Missing small innovators
The EIB’s investment survey, based on feedback from 12,000 companies across Europe, identified a specific problem. We discovered that large firms are twice as likely as SMEs to be innovators. And innovative young firms are 50 per cent more likely than other firms to be credit constrained.
The big failure in Europe at the moment is that even when a small company has an innovative idea, it is phenomenally hard for it to become a large innovator. We have large, old innovators, but we lack the Googles and Amazons.
The lack of scale-up funding to grow companies in key innovative sectors is mostly due to the limited amount of risk capital in Europe, the general risk-aversion of the European investor community and the fragmentation and lack of depth of our capital markets. This leaves few opportunities for healthy and innovative European companies to grow at critical stages of their development, and prevents Europe from reaping the benefits and enjoying the financial and societal returns on its investments, both public and private, in research and technology.
This has become a real issue that is holding Europe back. For this reason, I very much welcome the Commission’s proposal that the budget for Horizon Europe in the next multi-annual financial framework should increase to about €100 billion. It is also why we fully support the formation of the European Innovation Council (EIC) to back breakthrough innovation based on the same principle of excellence that the European Research Council has stamped on basic research. Currently, our advisory services are working closely with Commission counterparts in DG RTD on setting up of the EIC and in the design of its instruments.
Multiplying, mobilising, recycling
Still, much more funding would be needed. The way to raise this is in a smart combination of public and private money. The basic idea is simple: a small amount of public funds earmarked for science, research and innovation is used as a backstop – technically a guarantee – for equity and debt financing of investments in innovation.
Public funds that would otherwise be disbursed once in a grant, are instead deployed as risk capital in a fund that draws in additional financing from private investors.

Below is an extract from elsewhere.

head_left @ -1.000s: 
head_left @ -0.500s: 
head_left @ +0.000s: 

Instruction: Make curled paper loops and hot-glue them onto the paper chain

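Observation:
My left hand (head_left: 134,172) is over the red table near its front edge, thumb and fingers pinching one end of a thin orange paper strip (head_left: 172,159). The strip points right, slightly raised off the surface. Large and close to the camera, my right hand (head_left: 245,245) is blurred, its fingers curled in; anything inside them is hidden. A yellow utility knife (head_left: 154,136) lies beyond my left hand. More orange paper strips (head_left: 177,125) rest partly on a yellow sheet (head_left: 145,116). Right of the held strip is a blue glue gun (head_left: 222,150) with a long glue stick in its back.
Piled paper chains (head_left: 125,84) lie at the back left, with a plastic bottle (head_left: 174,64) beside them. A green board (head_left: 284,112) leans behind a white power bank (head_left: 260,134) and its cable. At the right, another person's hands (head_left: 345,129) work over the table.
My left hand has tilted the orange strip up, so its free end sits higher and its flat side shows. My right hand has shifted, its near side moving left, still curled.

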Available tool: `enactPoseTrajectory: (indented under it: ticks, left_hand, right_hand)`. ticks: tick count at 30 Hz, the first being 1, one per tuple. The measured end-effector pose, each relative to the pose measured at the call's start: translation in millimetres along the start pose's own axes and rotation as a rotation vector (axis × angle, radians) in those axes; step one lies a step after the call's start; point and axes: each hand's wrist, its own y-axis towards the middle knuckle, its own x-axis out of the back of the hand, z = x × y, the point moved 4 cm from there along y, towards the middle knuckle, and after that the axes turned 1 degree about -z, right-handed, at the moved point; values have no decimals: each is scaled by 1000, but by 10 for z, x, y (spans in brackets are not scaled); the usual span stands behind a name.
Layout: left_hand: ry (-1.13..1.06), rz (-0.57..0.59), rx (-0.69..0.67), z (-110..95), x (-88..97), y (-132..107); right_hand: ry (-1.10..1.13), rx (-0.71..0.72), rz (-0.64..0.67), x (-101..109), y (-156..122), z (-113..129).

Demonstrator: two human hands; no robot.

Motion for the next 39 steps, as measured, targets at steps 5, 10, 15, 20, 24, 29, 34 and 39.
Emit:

The fund is revolving. That means repayments of the principal, plus returns through interest or equity participations, are high enough to compensate for the expected losses from defaults, allowing the investment to be effectively recycled. This experience of joint risk-sharing financial instruments between the Commission and the EIB has demonstrated the concept works - not just in principle, but also in practice.
The Risk-Sharing Finance Facility, the first of the financial instruments dedicated to R&D and innovation, supported investments of more than €30 billion with only €1 billion from the EU budget, plus €1 billion from the EIB.
Since its inception in 2015, the European Fund for Strategic Investments has underpinned about €100 billion of investment in R&D, innovation and digitalisation – more than a third of all its investments supported. The multiplier effect is close to an expected factor of 15. In other words, the EIB has converted €6.7 billion of EU guarantee into financing that has allowed projects with a total volume of €100 billion to go ahead.
These aggregate figures grew out of hundreds of individual investments, each of which is a fascinating piece of evidence that Europe could be amongst the world’s leaders in innovation, if we give our scientists, engineers and entrepreneurs the breathing space they need. By that, of course, I really mean the funding they need.
Science, research and innovation have historically been the main engines of wealth creation. Given the breathtaking pace of digitalisation, advances in life sciences and materials, their importance as drivers of productivity growth is unlikely to diminish in future. Europe needs determination to seize the opportunities that this age of technology offers.
Adapted from the keynote speech at the Science|Business Framework conference “Innovative Europe? Time for a new EU innovation strategy” in Brussels on June 4th 2018.